Ein Kanal gibt uns das Zeichen: Hier muss der Zeltplatz irgendwo sein. Komischer Weise sehen wir aber außer einer Plattensiedlung und einer 6-spurigen Straße nichts. Hier soll ein Zeltplatz sein? Aber nach einigem hin und herfahren und dank der netten Ungarn finden wir den Platz schließlich. Direkt an der lauten Straße. Schwer eingezäunt und bewacht. Der Zeltplatz kostet wieder soviel wie letzte Nacht (umgerechnet 25 €), nur das es dieses Mal kein Thermalbad zum Entspannen gibt. Aus Sicherheitsgründen bekommt man eine Karte. Nur mit der darf man den Platz betreten. Den Zaun krönt Stacheldraht. Wo sind wir hier?

Wir bauen unser Zelt auf. Direkt neben uns hat sich eine Horde amerikanischer Teenager aus einem Reisebus niedergelassen. Sie fahren über den gesamten Kontinent, von Metropole zu Metropole. Lernt man so Europa kennen? Zumindest kann man es nachher behaupten. Aber ganz cool stöckeln die Mädels mit ihren Absatzschuhen über die Wiese. Auch die Jungs stehen in ihnen in Punkto Eitelkeit in nichts nach. Die Boxershorts werden nur einmal getragen und dann in den Duschen zurück gelassen. Überhaupt verwüsten sie die Sanitäranlagen tüchtig. Als sie dann das Nachtleben von Budapest unsicher machen – auch da bringt der Bus sie hin – wird es ruhig und wie kochen unser Abendbrot. Also wie immer Nudeln. Den Kohlenhydratspeicher auffüllen. Doch heute werden die Ravioli nur lauwarm, denn dann ist unser Gas endgültig alle.

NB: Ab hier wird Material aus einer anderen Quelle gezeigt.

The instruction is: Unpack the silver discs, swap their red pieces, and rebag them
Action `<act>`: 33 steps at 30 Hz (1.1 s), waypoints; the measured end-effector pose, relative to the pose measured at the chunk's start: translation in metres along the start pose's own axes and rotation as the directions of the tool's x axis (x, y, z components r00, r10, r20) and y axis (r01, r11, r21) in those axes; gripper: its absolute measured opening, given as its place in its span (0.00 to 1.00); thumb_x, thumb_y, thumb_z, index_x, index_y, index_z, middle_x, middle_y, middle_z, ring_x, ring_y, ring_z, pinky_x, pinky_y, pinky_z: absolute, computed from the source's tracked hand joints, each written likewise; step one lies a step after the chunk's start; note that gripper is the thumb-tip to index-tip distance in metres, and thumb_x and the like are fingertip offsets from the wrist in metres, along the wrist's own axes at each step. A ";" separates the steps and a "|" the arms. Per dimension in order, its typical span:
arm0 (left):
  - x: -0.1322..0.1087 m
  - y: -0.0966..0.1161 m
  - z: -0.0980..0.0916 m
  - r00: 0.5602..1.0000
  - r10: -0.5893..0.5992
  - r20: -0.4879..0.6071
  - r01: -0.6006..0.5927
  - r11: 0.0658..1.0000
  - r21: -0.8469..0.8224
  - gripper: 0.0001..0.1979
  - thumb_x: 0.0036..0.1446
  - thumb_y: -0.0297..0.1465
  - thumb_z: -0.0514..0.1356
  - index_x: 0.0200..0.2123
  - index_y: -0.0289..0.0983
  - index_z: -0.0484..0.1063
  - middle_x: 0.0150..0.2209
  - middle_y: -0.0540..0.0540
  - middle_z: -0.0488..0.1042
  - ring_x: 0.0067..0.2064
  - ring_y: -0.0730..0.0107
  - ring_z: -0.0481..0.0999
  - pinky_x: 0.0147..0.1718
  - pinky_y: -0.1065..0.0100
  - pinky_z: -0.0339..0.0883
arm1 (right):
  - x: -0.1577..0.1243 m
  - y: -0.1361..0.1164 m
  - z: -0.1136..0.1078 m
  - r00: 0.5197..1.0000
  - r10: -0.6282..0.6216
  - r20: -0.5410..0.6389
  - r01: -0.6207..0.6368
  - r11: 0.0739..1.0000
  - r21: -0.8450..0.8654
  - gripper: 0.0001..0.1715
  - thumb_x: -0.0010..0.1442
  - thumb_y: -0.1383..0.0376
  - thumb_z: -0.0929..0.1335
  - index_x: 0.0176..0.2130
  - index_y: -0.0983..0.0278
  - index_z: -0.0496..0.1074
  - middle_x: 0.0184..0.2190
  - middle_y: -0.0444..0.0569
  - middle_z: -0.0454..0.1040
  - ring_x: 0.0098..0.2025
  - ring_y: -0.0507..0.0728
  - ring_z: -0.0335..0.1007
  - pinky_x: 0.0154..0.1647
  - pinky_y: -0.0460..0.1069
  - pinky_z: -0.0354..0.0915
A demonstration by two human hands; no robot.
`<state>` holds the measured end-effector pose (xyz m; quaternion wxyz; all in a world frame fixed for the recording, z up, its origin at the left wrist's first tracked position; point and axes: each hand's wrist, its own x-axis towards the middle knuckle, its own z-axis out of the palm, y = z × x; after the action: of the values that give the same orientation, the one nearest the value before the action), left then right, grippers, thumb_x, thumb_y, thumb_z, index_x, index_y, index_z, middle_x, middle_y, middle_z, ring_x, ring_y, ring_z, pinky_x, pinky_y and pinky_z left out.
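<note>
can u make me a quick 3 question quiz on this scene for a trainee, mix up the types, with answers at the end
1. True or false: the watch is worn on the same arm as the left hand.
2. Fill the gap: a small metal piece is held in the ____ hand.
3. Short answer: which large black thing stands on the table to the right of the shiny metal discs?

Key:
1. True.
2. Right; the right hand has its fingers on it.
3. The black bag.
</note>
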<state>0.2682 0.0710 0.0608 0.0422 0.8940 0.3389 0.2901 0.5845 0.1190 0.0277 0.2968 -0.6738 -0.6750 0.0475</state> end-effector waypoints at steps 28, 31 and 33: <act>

Ich mache mich nochmal auf den Weg und suche die Supermärkte und Tankstellen der Umgebung nach Gaskartuschen ab. Obwohl wir flexibel sind, was die Gaskartuschensysteme (Steck- und Schraubverschluss) angeht, ist nichts zu finden. Ach warum gibt’s denn hier nirgends einen Globetrotter? Dort würde man alles finden. Das nächste Mal kaufen wir vor so einer Tour einen Benzinkocher, aber dann gibt es vielleicht nur noch Wasserstoff, Autogas oder Strom an den Tankstellen.

Um den Frust Einhalt zugebieten kaufe ich Gummibärchen und leckere weiße Schokolade.